Network server responds to join request on 868.500 with a join accept on 868.500.
Network server responds to join request on 868.300 with a join accept on 868.300 followed by an RX2 join accept on 869.525. This is the join that remains valid to the network server.
End node receives join accept on 868.500 and it now thinks it has successfully joined.

Surely you see the problem. To the network server the assigned network address and session key are the ones it sent last on 868.300, whereas to the end node they are the ones that it receives on 868.500.

As a result, both happily think the join was successful but communication is impossible because network address and session keys are different.

Of course if I remove the antenna from the end node every join succeeds 100% of the time, but still this is a very annoying problem.
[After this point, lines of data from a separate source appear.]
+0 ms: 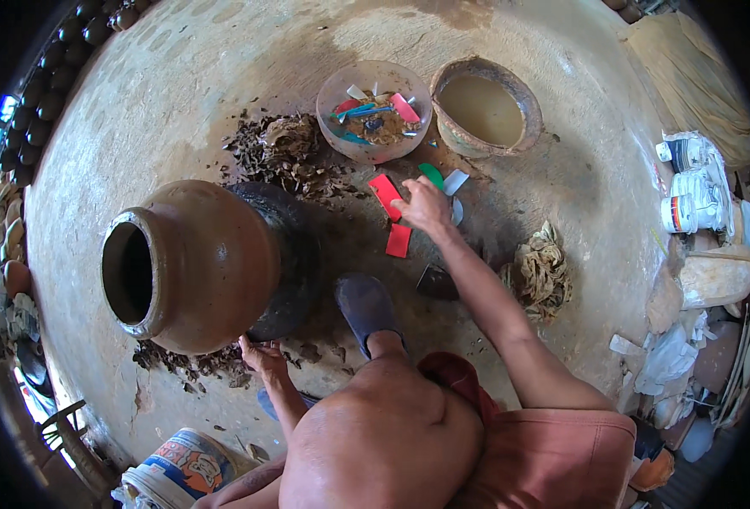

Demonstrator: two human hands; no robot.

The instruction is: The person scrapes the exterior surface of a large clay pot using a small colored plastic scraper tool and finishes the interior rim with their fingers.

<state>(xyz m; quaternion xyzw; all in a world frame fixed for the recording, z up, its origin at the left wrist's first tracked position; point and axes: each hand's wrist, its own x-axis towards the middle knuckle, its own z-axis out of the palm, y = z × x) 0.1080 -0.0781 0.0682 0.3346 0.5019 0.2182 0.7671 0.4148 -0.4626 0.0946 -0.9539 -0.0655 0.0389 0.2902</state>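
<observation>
A large brown clay pot [213, 263] lies tilted at the left, its wide mouth facing left and its base end against a dark round support [294, 254]. My left hand [264, 358] grips the pot's near underside, next to that support; some fingers are hidden. My right hand [426, 206] reaches down among flat plastic pieces, fingers apart. Beside its thumb lies a long red piece [384, 197], with a shorter red piece [398, 241] nearer me. A green piece [431, 176] and a white piece [455, 181] lie just beyond the fingers.
A clear tub [328, 136] with plastic scraps and a clay basin [468, 140] of murky water stand ahead. Dark shavings [277, 148] lie around the pot. A crumpled cloth [540, 276] is right of my foot [370, 310]. Buckets [689, 187] line the right side.
</observation>
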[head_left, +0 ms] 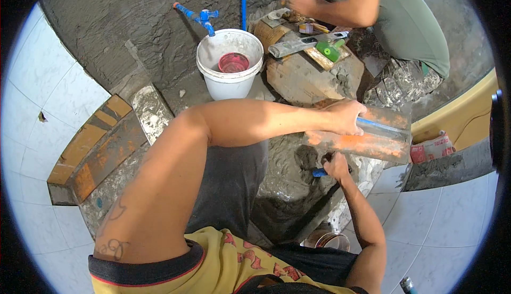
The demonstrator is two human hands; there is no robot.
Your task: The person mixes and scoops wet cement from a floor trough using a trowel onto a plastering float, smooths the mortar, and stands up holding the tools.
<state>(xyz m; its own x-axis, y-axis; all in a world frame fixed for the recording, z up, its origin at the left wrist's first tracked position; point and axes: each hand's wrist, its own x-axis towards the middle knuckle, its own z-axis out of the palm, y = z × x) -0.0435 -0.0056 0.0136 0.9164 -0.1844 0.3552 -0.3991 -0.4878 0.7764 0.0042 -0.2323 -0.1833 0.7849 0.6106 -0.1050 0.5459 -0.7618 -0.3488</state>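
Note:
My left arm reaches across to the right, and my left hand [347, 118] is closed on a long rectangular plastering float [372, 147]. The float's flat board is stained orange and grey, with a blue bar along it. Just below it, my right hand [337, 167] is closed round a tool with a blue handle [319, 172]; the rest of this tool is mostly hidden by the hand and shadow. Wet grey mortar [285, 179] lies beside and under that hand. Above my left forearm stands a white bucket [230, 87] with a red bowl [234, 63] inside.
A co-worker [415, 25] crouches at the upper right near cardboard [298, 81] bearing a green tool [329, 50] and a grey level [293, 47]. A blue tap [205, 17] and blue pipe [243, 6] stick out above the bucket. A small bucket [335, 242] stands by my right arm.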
Would there be a way for the network server to be a bit smarter about scenarios like this one?

I’m thinking, for example, about not immediately sending the join accept to the gateway but wait for a small interval (100ms?) for the same join request arriving on other channels, then select the one with the highest RSSI and ignore the rest.

Curt_Black · October 27, 2021, 3:37pm

I would have thought that join requests go through the same deduplication logic as normal uplinks, but perhaps not?

cstratton · October 27, 2021, 11:12pm

I can understand the frustration and agree it’s odd that the de-duplication is looking at more than just the packet payload and picking the report with the strongest signal, which should hopefully be the true frequency. That said there are various reports that such receiver overload sometimes causes even the on-frequency reception to be garbled and fail CRC.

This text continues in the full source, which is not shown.